Comparison of the 3-D rendered images of the subject 3’s head using different methods. (a) 3-D rendering structural images of the subject 3’s head with the markers on it. (b) 3-D reconstructions of phase contrast images showing the main blood vessels. (c) 3-D reconstructions using the maximum z-value over time lag maps of the NIRS Δ[HbO] (z > 4).

Figure 7

z-statistic maps of the brain (Subject 3) using NIRS −Δ[Hb] (path C1) as shifted from −7.2 to 7.2 s seconds in 0.72 second steps. The number on the upper left corner of each graph indicates the regressor’s time shift for that analysis.
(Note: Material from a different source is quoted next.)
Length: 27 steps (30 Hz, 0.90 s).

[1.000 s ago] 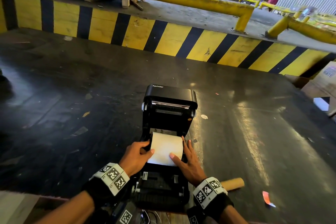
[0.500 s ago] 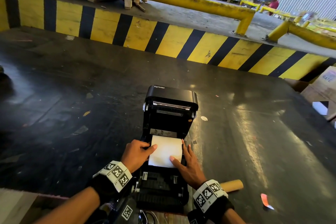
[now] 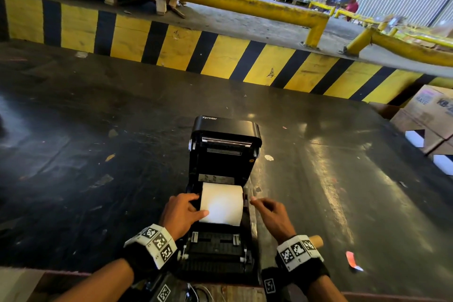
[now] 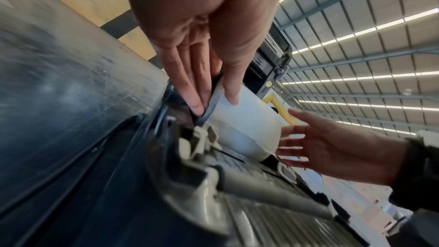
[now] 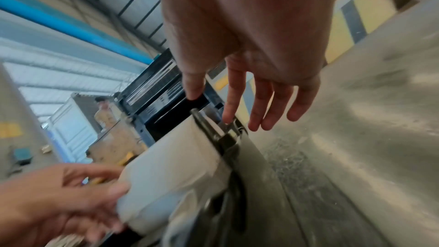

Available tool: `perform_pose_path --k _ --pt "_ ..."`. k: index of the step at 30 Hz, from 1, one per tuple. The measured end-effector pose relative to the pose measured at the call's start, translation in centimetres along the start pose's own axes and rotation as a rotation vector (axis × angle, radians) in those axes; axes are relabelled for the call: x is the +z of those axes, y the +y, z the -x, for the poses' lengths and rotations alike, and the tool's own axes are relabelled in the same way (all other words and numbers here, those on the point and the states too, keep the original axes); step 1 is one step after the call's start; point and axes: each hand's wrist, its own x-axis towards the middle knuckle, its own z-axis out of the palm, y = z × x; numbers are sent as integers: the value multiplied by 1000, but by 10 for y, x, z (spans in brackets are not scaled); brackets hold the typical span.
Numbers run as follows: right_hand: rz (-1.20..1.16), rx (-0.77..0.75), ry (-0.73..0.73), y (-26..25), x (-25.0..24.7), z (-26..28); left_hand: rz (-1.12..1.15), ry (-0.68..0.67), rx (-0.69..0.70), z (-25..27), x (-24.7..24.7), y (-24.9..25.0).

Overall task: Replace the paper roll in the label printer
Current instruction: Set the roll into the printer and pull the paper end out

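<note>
White paper roll [image 3: 221, 203] sits in the bay of the open label printer [image 3: 224, 193], lid [image 3: 226, 144] tipped up and back, "Xprinter" on its top edge. Left hand [image 3: 182, 213] is on the roll's left end: thumb across the paper face, fingers [image 4: 187, 89] straight, tips down in the gap between the roll end and the printer's side wall. Right hand [image 3: 270, 216] is off the roll, just beside the printer's right side, fingers [image 5: 261, 104] loosely spread and holding nothing. Printer stands on a dark scuffed table [image 3: 98, 154], near its front edge. Bare cardboard core [image 3: 316, 240] lies on the table behind the right wrist. Red paper scrap [image 3: 351, 258] further right. Yellow-black striped curb [image 3: 220, 56] behind.
</note>
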Motion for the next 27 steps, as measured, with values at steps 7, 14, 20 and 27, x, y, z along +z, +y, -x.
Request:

The z-statistic map with the green boundary is the map, in which the NIRS regressor has not been shifted. The red circle calls out the position of one of the markers, which is closer to the source.

Figure 8

z-statistic maps from a midline sagittal slice (Subjects 1–6), using NIRS Δ[HbO] (path C1) data as regressors shifted from −7.2 to 7.2 s seconds in 0.72 second steps. The z-statistic maps with the green boundaries are the maps, in which the NIRS regressor has not been shifted.

Figure 9

z-statistic maps from an axial slice parallel to the AC-PC plane through the lateral ventricles (Subjects 1–6), using NIRS Δ[HbO] (path C1) data as regressors shifted from −7.2 to 7.2 s seconds in 0.72 second steps. The z-statistic maps with the green boundaries are the maps, in which the NIRS regressor has not been shifted.